Topic: The Book

Bones

Date: 2016-09-23 20:47 EST
Every great thinker throughout the ages has had their own version of The Book. A place where all their darkest secrets, deepest and most complex questions, and the answers to those questions, are kept. Bones' version of The Book is actually a compilation of scrawled notes on recipes, napkins, scraps of paper, a collection of notebooks and word documents printed out, and even little cell phone memos tacked together and all thrown and taped and stapled into a single old leatherbound journal that seems older than any piece of scrap in the Boneyard. In it are his musings and his desires, his fears, his thoughts, and the fragments and glimpses of lives not yet lived, lives long gone and done, or opportunities missed and regretted.

Bones

Date: 2016-09-23 20:58 EST
I had a thought yesterday evening that I can't get out of my head, now. This lead me down a twisting, turning avenue of questions and answers which lead inevitably to more questions, as such philosophical musings are wont to do, and so I come here now, to my book, to put these thoughts down so that they might be taken from my already too-full-to-be-bothered-by-it-head.

So, here it is. The thought, or rather, the question.

What is a door?

This question at first glance seems simple, straightforward enough. If one were to take a look into the average dictionary, one would find the following definition:

door
d?r
noun
a hinged, sliding, or revolving barrier at the entrance to a building, room, or vehicle, or in the framework of a cupboard.


There, question answered, on to the next one!

But it's not that simple.

A door exists for what purpose? The layman would say, "Allow or deny one to pass into or out of a place."

And, that is very true. That is the purpose of a door. It is a way in and out, or a way to keep one out. But what is a door when it is ignored? For instance, if tomorrow all the people in the world were suddenly granted the ability to instantaneously appear wherever they desired via teleportation or some such nonsense. Doors would still be there, as they are described in the dictionary. A slab of wood or other material on hinges.

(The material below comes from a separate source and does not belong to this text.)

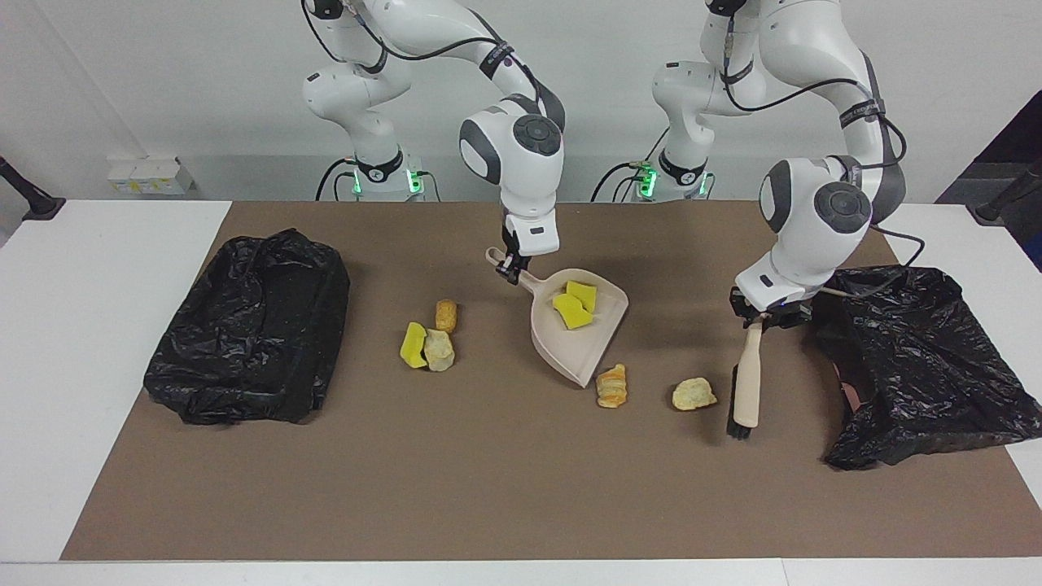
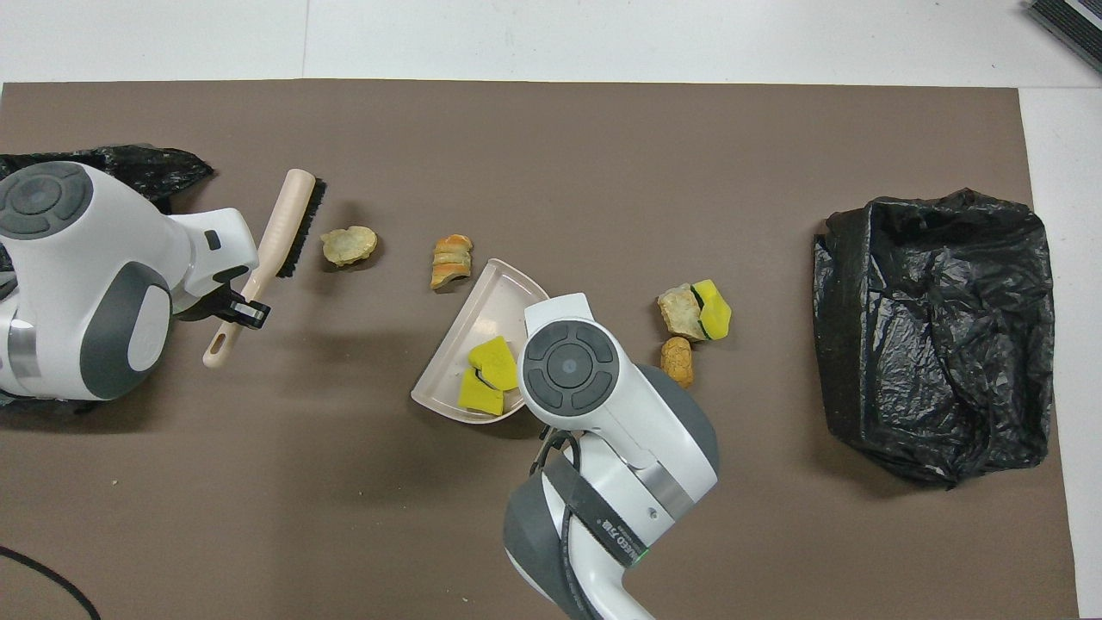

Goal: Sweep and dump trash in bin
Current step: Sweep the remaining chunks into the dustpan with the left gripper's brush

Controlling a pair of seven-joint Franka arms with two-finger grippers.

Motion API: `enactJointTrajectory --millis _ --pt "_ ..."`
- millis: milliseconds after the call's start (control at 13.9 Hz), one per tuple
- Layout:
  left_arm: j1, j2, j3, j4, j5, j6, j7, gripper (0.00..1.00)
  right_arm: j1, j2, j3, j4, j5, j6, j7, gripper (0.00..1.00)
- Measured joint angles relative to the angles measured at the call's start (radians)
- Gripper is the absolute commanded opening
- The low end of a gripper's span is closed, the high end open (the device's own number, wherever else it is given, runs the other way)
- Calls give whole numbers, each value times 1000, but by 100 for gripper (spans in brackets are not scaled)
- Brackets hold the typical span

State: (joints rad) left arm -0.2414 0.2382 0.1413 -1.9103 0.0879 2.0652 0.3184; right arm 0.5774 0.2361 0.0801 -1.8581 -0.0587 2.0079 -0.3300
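Left claw clamped on brush | right claw clamped on dustpan

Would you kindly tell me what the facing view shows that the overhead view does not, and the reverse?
Only the facing view shows the right gripper shut on the dustpan handle; overhead, the arm hides that grip. Only the overhead view shows the black layer edging the yellow sponge beside the pale lump. Both show the left gripper holding the brush, two yellow pieces in the dustpan, and both black bags.
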Motion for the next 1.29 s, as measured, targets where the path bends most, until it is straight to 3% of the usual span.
enactJointTrajectory --millis 215,718,1005,1293 --pt "-3 57 -10 13 12 28 17 0 -7 25 0 11 1 -23 -4 0" --pt "-112 80 -71 14 12 22 15 0 -6 29 1 14 1 -26 -5 0" --pt "-120 60 -183 -39 9 -1 10 0 -5 30 1 15 1 -26 -5 0" --pt "-121 -8 -271 -66 -83 -137 -52 0 -5 31 1 15 1 -26 -5 0"
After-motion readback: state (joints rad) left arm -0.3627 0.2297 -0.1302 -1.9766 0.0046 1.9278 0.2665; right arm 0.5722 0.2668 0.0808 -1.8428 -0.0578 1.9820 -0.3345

But, they would likely go unused. Do they still exist, if their purpose is denied?

That is the root of my problem with the door. Is a door the physical description one reads in a dictionary, or is it the essence of passing into and out of a place? In the olden days, doors were sometimes referred to as portals, after all. And therein lies the confusion. Is a door a portal? Is a portal a door? Are they one in the same?

All portals can be doors, but not all doors are portals?

I cannot, for the life of me, come to a definitive answer.